Labor is clearly using NBN Co’s launches as a vehicle to promote its own policies. And that is just as clearly a breach of the Caretaker Conventions.
So what could be done to resolve the situation? From this writer’s point of view, the solution is very easy: NBN Co should continue informing the Australian population when it switches on new NBN infrastructure in their area. It should continue distributing information and paying for advertisements about that issue. It should even continue holding launches to highlight the switching on of that new infrastructure. All of that activity is clearly beneficial for the community, and it’s clearly part of NBN Co’s operational remit to conduct such activities, election period or not.
However, what NBN Co should also do is stop allowing Labor to use those launches as its own propaganda platform. The company should inform the Australian Labor Party, the Coalition and every other political party that for the period of the election campaign, no political party or politician will be allowed to speak at its launch events, nor will they be featured in promotional material around such events. NBN Co should do everything in its power to ensure that events are about NBN Co specifically — and not about the Australian Labor Party, Labor Ministers, Labor MPs, Labor candidates or Labor policies.
If NBN Co doesn’t take this step, it risks being seen as partisan and directly involved in the political process.
The underlying truth, of course, is that the organisation was initially created by Labor as the visible enactment of its NBN policy, and I’m sure most NBN Co staff are personally broadly in favour of Labor being re-elected so that the company can continue on its mission of rolling out fibre to most Australian premises. Most NBN Co staff, I am sure, don’t want the Coalition to take power and force NBN Co to radically reshape its network rollout. That kind of political disruption is anathema to the predominantly technical staff which NBN Co employs.
There’s nothing wrong with that.
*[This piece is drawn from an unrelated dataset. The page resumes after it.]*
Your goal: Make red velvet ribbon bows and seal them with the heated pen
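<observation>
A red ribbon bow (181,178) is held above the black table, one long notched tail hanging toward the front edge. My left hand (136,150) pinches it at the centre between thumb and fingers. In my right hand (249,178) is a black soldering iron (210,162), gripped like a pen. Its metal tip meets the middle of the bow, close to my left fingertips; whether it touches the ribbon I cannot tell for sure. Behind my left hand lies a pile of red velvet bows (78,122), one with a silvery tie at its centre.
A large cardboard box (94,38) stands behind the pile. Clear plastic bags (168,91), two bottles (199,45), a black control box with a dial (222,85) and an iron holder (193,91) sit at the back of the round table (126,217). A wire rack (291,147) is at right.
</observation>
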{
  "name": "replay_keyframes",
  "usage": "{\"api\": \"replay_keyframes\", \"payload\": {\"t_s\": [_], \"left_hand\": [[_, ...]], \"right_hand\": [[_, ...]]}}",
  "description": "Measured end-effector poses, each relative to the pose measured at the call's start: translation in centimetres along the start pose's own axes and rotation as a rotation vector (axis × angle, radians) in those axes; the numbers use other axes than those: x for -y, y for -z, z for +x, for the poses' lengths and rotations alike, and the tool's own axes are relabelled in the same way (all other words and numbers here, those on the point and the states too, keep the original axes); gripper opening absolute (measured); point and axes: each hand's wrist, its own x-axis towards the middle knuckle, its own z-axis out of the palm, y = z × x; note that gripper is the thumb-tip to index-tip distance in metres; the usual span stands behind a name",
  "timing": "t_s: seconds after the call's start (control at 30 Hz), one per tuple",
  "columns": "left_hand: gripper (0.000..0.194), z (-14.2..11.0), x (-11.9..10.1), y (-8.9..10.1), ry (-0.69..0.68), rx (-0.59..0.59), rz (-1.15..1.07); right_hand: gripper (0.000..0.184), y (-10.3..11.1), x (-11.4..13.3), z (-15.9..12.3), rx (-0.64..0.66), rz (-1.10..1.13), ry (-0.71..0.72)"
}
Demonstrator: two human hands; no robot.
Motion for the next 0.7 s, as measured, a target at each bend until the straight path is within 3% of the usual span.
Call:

That’s just rational behaviour. But the company also needs to realise that is beholden to the Government of the day. And, if it is to have any respect as a government business enterprise in future, it needs to learn the lesson which countless departments, agencies and GBEs have learnt before it — it needs to stay completely independent from the political process during election periods. The alternative is that it it will be seen as having no independence at all.